196 Speaking Up For Dogs

by   David Hancock

 Last year I was visiting a national dog show when I bumped into someone well-known in the pedigree dog world as an owner/exhibitor, writer and judge. "Fancy seeing you at a dog show" he said, a little sarcastically, aware of my sustained critical writing over many years on such aspects as failures in the stewardship of our pedigree dog scene and the lamentable lack of soundness in many contemporary breeds. I hadn't the heart to tell him that I started attending dog shows before he was born.

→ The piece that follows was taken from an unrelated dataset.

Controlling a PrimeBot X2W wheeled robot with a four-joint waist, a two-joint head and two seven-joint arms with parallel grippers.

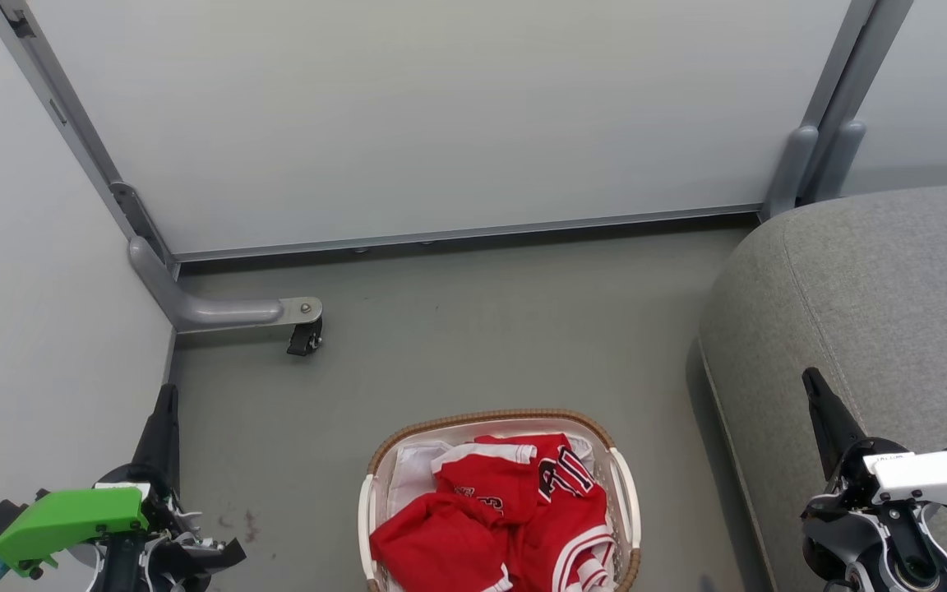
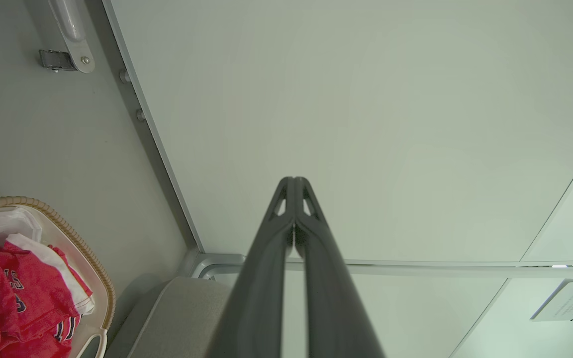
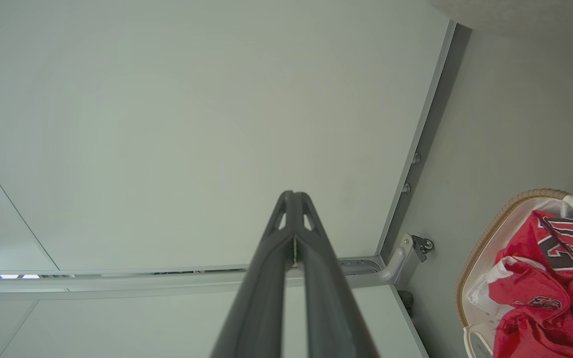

 A few months later I was judging the retriever tests at a country fair when I mentioned to a competitor over lunch that I had seen some good dogs from his breed at Crufts that year. "My God!" he exclaimed, almost with a snarl, "you don't waste your time there, do you?" A week later I was scanning one of the weekly dog papers when my eye caught a piece about lurcher and working terrier shows, pouring scorn on the judging technique used in them and calling the whole business a meaningless charade. When summer came it was not pleasing to hear spiteful comments from pedigree dog exhibitors about the mongrel entry at our local village fete's dog show.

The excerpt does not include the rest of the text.